#### [EXERCISE DIRECTIONS]
Look below for the line containing "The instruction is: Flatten"; from there through the line containing "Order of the", both lines included, please set down each line exactly and nothing else.

#### [INPUT RECORDS]

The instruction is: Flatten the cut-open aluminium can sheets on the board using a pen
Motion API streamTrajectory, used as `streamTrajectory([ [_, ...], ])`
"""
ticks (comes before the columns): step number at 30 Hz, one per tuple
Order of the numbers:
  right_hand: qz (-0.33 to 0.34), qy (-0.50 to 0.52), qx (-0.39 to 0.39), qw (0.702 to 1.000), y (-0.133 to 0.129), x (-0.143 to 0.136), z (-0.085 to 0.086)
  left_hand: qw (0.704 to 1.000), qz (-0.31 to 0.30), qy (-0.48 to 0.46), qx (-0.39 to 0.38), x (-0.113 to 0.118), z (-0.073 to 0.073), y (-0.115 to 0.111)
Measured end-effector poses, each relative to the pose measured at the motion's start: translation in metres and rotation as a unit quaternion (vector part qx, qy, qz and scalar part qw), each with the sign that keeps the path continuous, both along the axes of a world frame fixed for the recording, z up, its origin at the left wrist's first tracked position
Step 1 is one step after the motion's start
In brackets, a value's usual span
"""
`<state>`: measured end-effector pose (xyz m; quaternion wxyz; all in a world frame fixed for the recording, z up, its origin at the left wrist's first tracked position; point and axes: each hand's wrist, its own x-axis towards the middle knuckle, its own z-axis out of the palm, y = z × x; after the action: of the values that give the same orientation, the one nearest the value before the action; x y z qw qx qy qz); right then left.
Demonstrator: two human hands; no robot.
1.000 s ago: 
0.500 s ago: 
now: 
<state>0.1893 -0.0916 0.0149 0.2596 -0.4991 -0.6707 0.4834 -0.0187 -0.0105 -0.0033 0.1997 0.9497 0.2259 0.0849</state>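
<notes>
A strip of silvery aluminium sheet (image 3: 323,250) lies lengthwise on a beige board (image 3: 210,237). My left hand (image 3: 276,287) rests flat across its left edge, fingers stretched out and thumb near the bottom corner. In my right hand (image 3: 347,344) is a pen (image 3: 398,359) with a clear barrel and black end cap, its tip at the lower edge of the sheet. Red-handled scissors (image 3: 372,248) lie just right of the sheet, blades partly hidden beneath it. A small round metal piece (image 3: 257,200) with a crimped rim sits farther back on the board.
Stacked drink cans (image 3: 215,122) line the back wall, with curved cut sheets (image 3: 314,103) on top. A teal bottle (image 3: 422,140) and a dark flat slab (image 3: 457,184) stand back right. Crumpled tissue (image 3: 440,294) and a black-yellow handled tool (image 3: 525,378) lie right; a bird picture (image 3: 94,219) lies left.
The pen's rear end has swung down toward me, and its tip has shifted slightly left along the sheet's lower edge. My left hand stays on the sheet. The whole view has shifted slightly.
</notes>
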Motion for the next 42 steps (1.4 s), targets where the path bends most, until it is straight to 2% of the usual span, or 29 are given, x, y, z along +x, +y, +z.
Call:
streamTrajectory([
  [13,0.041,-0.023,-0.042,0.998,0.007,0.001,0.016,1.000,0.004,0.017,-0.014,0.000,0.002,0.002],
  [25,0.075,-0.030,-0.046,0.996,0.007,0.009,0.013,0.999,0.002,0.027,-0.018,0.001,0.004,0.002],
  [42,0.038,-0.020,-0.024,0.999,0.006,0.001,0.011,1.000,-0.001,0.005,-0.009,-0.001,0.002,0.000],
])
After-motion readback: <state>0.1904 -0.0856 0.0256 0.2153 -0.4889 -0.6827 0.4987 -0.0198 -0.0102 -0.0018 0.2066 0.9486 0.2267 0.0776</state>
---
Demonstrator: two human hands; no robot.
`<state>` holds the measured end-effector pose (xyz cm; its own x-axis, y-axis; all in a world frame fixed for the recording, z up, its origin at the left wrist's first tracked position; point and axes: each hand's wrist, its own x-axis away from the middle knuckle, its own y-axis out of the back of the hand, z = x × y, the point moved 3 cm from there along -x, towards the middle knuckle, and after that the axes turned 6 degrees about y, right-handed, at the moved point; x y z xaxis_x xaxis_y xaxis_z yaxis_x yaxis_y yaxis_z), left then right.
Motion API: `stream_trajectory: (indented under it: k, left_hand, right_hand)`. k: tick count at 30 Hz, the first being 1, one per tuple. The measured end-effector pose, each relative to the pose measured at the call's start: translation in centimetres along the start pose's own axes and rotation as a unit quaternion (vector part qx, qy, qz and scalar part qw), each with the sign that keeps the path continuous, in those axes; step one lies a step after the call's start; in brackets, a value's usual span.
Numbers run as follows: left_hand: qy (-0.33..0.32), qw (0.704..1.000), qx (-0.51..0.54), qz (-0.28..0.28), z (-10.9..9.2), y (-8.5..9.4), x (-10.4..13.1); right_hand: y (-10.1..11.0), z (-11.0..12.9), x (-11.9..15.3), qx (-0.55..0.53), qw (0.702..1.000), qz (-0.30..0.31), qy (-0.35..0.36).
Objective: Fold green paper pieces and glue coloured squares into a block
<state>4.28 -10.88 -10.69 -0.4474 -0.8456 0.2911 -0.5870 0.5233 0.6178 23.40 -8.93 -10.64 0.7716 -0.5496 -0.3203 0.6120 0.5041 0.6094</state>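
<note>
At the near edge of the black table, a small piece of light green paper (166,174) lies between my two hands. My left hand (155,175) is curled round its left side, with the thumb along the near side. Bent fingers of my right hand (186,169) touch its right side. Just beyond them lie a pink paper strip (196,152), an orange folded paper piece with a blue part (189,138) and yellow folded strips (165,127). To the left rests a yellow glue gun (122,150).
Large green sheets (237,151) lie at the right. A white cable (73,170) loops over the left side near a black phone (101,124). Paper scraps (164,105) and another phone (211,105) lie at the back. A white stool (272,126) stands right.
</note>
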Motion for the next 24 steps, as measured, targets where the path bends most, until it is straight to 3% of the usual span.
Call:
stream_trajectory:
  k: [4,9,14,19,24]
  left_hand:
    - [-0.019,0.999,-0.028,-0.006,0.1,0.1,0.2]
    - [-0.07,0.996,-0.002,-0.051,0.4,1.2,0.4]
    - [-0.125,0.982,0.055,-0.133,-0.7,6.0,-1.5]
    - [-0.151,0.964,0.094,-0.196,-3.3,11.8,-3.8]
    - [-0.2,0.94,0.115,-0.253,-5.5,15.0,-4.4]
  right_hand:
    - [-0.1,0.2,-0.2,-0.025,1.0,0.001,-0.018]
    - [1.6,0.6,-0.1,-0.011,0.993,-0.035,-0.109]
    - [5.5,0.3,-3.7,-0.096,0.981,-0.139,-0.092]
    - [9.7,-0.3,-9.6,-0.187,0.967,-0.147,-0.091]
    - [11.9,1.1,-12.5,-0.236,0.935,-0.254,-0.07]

#### [ANSWER TO THIS PROBLEM]
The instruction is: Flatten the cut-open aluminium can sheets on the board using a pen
Motion API streamTrajectory, used as `streamTrajectory([ [_, ...], ])`
"""
ticks (comes before the columns): step number at 30 Hz, one per tuple
Order of the numbers:

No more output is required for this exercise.